WHAT TO PRODUCE — Start to finish, copy the data exactly.
==*==
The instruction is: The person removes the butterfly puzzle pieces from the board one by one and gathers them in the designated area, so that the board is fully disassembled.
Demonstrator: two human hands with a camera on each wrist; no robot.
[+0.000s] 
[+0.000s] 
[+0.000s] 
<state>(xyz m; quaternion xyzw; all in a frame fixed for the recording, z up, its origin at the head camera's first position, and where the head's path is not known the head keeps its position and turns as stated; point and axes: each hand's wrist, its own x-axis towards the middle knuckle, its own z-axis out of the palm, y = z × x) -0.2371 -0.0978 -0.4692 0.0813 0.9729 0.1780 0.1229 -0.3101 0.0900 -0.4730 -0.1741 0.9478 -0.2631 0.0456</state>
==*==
OUTPUT FOR THIS TASK —
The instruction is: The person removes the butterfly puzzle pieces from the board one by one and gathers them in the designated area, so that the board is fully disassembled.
Demonstrator: two human hands with a camera on each wrist; no robot.
[+0.000s] 
[+0.000s] 
[+0.000s] 
<state>(xyz m; quaternion xyzw; all in a frame fixed for the recording, z up, its origin at the head camera's first position, and where the head's path is not known the head keeps its position and turns as stated; point and axes: each hand's wrist, its own x-axis towards the middle knuckle, its own z-axis out of the palm, y = z × x) -0.2371 -0.0978 -0.4692 0.0813 0.9729 0.1780 0.1229 -0.3101 0.0900 -0.4730 -0.1741 0.9478 -0.2631 0.0456</state>

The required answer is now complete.